Activity> For the data below, transcribe the part that opens with the line containing "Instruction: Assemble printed" and closes with the line containing "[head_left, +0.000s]", exactly and with no pictures.

Raw data>

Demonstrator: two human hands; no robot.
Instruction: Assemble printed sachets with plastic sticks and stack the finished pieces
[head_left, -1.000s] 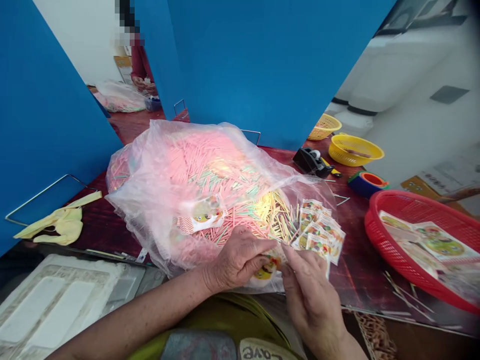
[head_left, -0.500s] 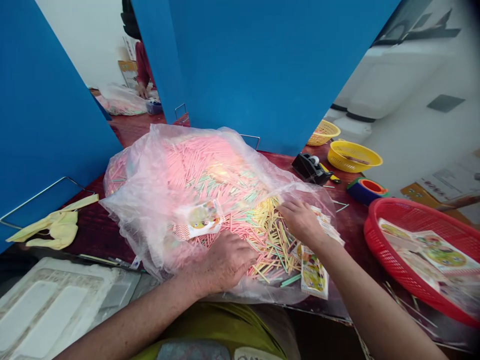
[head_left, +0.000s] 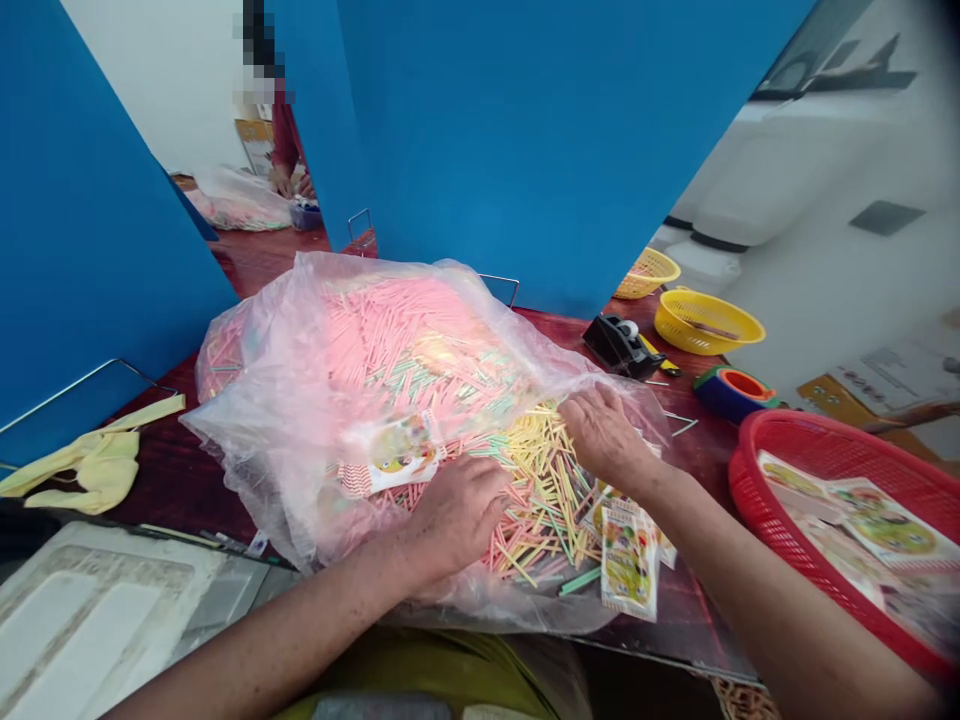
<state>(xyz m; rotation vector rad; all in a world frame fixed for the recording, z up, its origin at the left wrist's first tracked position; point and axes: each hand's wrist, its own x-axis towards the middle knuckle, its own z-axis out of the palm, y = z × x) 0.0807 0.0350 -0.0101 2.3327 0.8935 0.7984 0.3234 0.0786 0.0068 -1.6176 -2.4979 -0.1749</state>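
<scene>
A large clear plastic bag (head_left: 262, 400) full of thin pink, yellow and green sticks (head_left: 540, 450) lies open on the dark red table. My left hand (head_left: 461, 510) rests on the sticks at the bag's near side, fingers curled; whatever is under them is hidden. At the bag's right edge, my right hand (head_left: 604, 425) has its fingers closed on the plastic. Printed packets (head_left: 630, 560) lie below my right hand, and another packet (head_left: 397, 450) is on the bag, up and left of my left hand.
On the right stand a red basket (head_left: 757, 500) with packets, yellow baskets (head_left: 709, 320), tape rolls (head_left: 731, 390) and a black tape dispenser (head_left: 621, 345). Blue panels (head_left: 487, 130) rise behind. A yellow glove (head_left: 97, 465) lies left. Beyond the panels, a person (head_left: 286, 140) works.
My right hand has risen slightly, and its fingers have drawn together at the bag's edge. My left hand has shifted little. The view has moved slightly.
</scene>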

Expected answer>
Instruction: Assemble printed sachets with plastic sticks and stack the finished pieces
[head_left, -1.000s] 
[head_left, -0.500s] 
[head_left, +0.000s] 

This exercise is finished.